Mr. Tippins is nice-looking, I'll confess, tall and lanky, in his early thirties, black handlebar mustache down at the tips that gives him a thoughtful air, or rueful, maybe. Around his horses he looks quite at home in the boots and battered hat from his days as a cow hunter in the Big Cypress-that's where he and Walter became friends. My new admirer has told me more than once, I fear, how that poor old hat had sheltered him from sun and rain and served as a water vessel for bathing. He might still bathe in it, for all I know!
Frank is thinking he might run for sheriff. His black and bag-kneed Sunday suit, a once-white shirt, bowtie and waistcoat, with the broad hat and boots, give him the look of "Wyatt Earp of the Wild West," a book much admired by the modest reading circle of our town. Like his Western colleagues, he seems calm, courteous, and soft-spoken, easy with firearms and horses, if not females, and a religious man with only his Maker to fear.
From Mr. Jim Cole's point of view, says Walter, Frank Tippins would make us a good sheriff mainly because, as a onetime cowhand for the Hendrys, he was sure to sympathize with cattleman problems in regard to rustling, disorderly conduct by the cowhands, undue enforcement of cattle-roaming ordinances, and the like. That's what Mr. Cole, who acts like he discovered Frank, promised the cattlemen. And the cattlemen like Frank because he is so amiable with our rare Yankee visitors, making a virtue of the flies and cow dung and dirt streets that all the rest of us afflicted citizens perceive as our city's greatest liability. (To Walter, that highest honor falls to our disgraceful lack of even so much as a road north, far less a railroad, that might permit our isolated town to follow the rest of the nation into the Twentieth Century.)
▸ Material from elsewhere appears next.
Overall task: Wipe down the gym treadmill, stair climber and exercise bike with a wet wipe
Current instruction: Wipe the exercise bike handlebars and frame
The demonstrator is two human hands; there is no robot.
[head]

Walter imitates Frank Tippins very well: "You bet! This here is the leading cow town in the second largest cattle state in the whole U.S. and A.! The only state that got us beat is Texas. Second largest! I was a cowhand once myself!"
Mr. Tippins says that when he arrived here from De Soto County, in the early eighties, Fort Myers had no newspaper, its school was poor, its churches were irregularly attended. Visiting ships were mostly small tramp schooners in the coastal trade, beating upriver from Punta Rassa. The last Florida wolves still howled in the pinelands to the east, and panthers killed stock at the very edge of town.
"Be grateful, Mr. Tippins," Mama told him. "Your city seems splendid, I do declare, after life in the Ten Thousand Islands, not to speak of the Indian Territory-!" She shook her head. "Or even Fort White, where Mister Watson found me!" She stopped right there, having quickly sensed Mr. Tippins's peculiar craving to know anything we might reveal about dear Papa. "Fort Myers is wonderful!" she finished, already exhausted.
As a young man Frank worked at the Press, and learned something of local history and good grammar, though he affects a rough, bluff style of speech. When Mama and I first came to town, it was the ex-cowhand at the livery stable who informed us that Spanish Franciscans in the north part of the state had the first cattle ranches in the country. The first real cowboy-and-Indian fight occurred in Florida in 1647, he said, when Spanish vaqueros ran a herd through the Indian plantings.
Doubtless Mr. Tippins guesses that learning is the way to show a former schoolteacher how serious he is, how deserving of her handsome daughter, even if that young flibberty-jibbet is already engaged! And he speaks carefully, wishing to expose his attainments in a modest fashion that might captivate the Watson ladies' hearts.